It is now more than 3 years since the Department of Health outlined plans to encourage wider exploitation of genetic knowledge in the NHS,2 including in primary care, and the debate reported here, was an informative thermometer of current opinion.
Dr Nigel Starey (for the motion) based his argument on the holistic approach that GPs have traditionally played in the care of patients. Despite today's more mobile population, people still form longer relationships with their GPs than with those in more episodic-based secondary care. GPs are therefore well placed to help patients to navigate the system and balance their different needs. Even though some may not see the relevance of genetics to primary care practitioners, Starey, a GP with a special interest (GPwSI) in genetics, elaborated on how colleagues at his practice support patients with a wide range of genetically relevant matters: managing patients with chronic genetic conditions such as Down's Syndrome; discussing issues around amniocentesis and or CVS (chorionic villus sampling); and routine pre-natal (Down's Syndrome) and postnatal screening tests with young families. Overall, genetics has been estimated to be relevant to perhaps 10–15% of consultations but Starey believes this to be an underestimate, with queries ranging from young patients concerned with acne or stature, to adults concerned about male pattern baldness, family history of cancer, or drug response to common drugs such as codeine and warfarin. Starey sees the role of primary care practitioners as being able to diagnose, inform patients and aid in their decision making, refer them further to specialists, to support, and to manage ongoing care.
Dr Ian Robinson (who was required to hide his GPwSI hat in speaking against the motion), suggested that although GPs are ideally placed to make genetic diagnoses, coping with current workload was their main priority. Genetics is ‘mostly off the radar’ for GPs. They did not have the 30–45 minute sessions genetic counsellors could offer, and had little time to adapt their 10-minute sessions by getting relevant materials prepared for genetic counselling, or have time in the session to undertake tasks such as taking pedigrees. GPs were also not supported with delegating these tasks to others and, despite trials and IT-based systems to enhance genetics, knowledge-based decision making had not yet become available. Furthermore, as GPs become increasingly target driven, there is no QOF-based mechanism to promote such activities.

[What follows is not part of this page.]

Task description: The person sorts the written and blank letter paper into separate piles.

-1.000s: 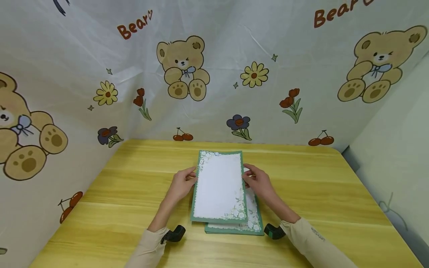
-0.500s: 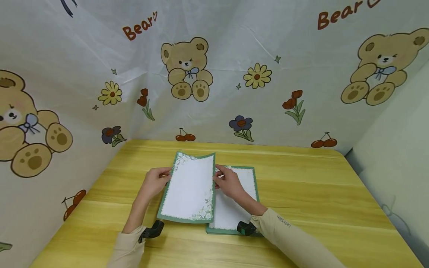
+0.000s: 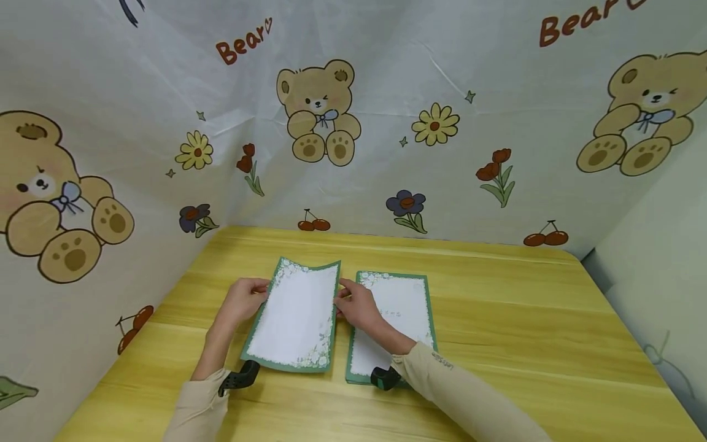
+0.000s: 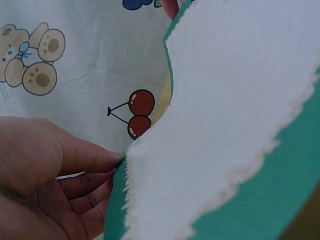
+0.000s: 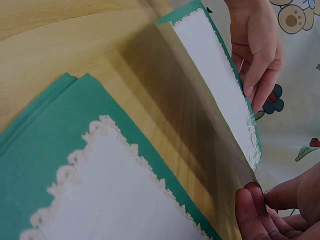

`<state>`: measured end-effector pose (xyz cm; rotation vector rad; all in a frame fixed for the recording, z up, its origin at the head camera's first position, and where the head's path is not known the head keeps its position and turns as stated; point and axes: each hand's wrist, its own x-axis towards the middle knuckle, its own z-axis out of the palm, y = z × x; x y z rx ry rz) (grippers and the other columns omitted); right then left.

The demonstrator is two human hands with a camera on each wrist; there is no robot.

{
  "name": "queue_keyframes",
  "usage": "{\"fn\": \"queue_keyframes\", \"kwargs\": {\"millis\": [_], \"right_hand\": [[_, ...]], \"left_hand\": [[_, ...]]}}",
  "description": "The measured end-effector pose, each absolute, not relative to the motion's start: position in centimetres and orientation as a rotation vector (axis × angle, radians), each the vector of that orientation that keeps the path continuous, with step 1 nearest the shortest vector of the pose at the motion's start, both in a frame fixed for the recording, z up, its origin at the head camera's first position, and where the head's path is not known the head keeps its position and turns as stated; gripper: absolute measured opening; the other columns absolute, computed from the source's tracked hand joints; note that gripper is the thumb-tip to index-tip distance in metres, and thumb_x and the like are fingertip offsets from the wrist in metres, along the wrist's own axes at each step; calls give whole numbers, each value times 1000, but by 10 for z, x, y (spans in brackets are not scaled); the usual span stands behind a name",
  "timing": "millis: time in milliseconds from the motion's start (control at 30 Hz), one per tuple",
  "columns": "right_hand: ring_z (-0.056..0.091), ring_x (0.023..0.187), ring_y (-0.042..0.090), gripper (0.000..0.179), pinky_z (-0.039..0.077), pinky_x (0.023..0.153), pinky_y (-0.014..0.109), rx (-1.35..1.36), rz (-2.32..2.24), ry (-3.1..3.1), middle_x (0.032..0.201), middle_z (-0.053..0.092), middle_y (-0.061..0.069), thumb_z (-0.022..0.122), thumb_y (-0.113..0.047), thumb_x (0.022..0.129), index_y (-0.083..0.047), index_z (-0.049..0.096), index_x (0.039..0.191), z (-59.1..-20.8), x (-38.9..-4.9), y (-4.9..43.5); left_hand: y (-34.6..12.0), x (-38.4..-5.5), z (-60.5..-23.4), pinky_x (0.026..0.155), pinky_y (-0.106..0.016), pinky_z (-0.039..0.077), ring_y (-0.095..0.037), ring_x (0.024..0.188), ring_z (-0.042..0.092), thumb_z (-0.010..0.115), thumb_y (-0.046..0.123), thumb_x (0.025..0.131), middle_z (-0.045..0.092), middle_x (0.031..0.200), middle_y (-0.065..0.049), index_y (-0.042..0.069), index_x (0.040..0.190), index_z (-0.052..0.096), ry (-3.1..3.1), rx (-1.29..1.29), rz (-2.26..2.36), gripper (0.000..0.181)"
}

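A sheet of paper [image 3: 293, 319] with a green border and white floral trim is held between both hands, bowed along its top edge. My left hand [image 3: 243, 302] pinches its left edge between thumb and fingers, as the left wrist view shows close up. On the opposite edge, my right hand [image 3: 359, 305] pinches the paper, thumb on one side and fingers on the other. In the right wrist view the sheet stands tilted above the table, casting a shadow. A stack of matching green-bordered sheets [image 3: 381, 288] lies just right of it, partly hidden under the right forearm.
The yellow wood-grain table [image 3: 497, 307] reaches back to a hanging cloth [image 3: 375, 73] printed with bears, flowers and cherries. More of this cloth closes off the left side. A pale wall [image 3: 657, 245] stands at the right. Black wrist cameras [image 3: 240, 376] sit on both sleeves.
Both hands have carried the sheet leftward from over the stack, and it is now beside it with table showing between. Its top edge has bowed. The head view has shifted slightly.
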<state>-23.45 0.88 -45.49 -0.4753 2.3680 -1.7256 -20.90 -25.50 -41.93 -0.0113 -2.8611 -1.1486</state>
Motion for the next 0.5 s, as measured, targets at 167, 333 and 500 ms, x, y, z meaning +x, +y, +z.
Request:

Emery and Hayflick3 had previously suggested that education, specialist GPs, IT systems, and counsellors should be used in combination, but Robinson believed the role of a new breed of primary care geneticists was the most crucial measure. These specialists, (rather than uninitiated GPs or GPwSIs) should deal with genetics-related enquiries, fielding these locally.4 This could reduce the need to make referrals to tertiary regional genetics centres, which were considered to be overloaded already.
These views were elaborated in a 30-minute discussion (anonymised comments are summarised here) which began with a challenge of how primary care geneticists (whether counsellors or GPs) could discover which patients needed specialist advice and arrange referral, even within the PCT, if GPs were not aware of the relevance of genetic factors raised.
Research was cited as showing that ‘many GPs are confidently incompetent’ (that is, they do not know what they do not know about genetics).5 Furthermore, where patients in need could be recognised by GPs, there was concern that the additional funding for appropriate management of rare genetic conditions, although worthy, was difficult to build a case to support in cost-benefit terms, given anything other than a long-term view. Such difficulties, a counsellor suggested, may make the lower cost of counsellors than GPs a relevant factor in moving towards primary care-based genetic practice. The ‘holistic GP’ was further criticised as not being ‘a sustainable model’. One GP referred to the 10 GPwSIs in genetics funded by the Department of Health's 2003 genetics white paper, as an ‘expensive experiment’, implying that evidence in support of the usefulness of this (still ongoing) initiative is unavailable. However, even if the initiative is successful, GPwSIs are a self-selected group, many of whom have a prior interest in genetics, including some with genetics training at degree level. Overall, their capabilities are unrepresentative of GPs as a whole.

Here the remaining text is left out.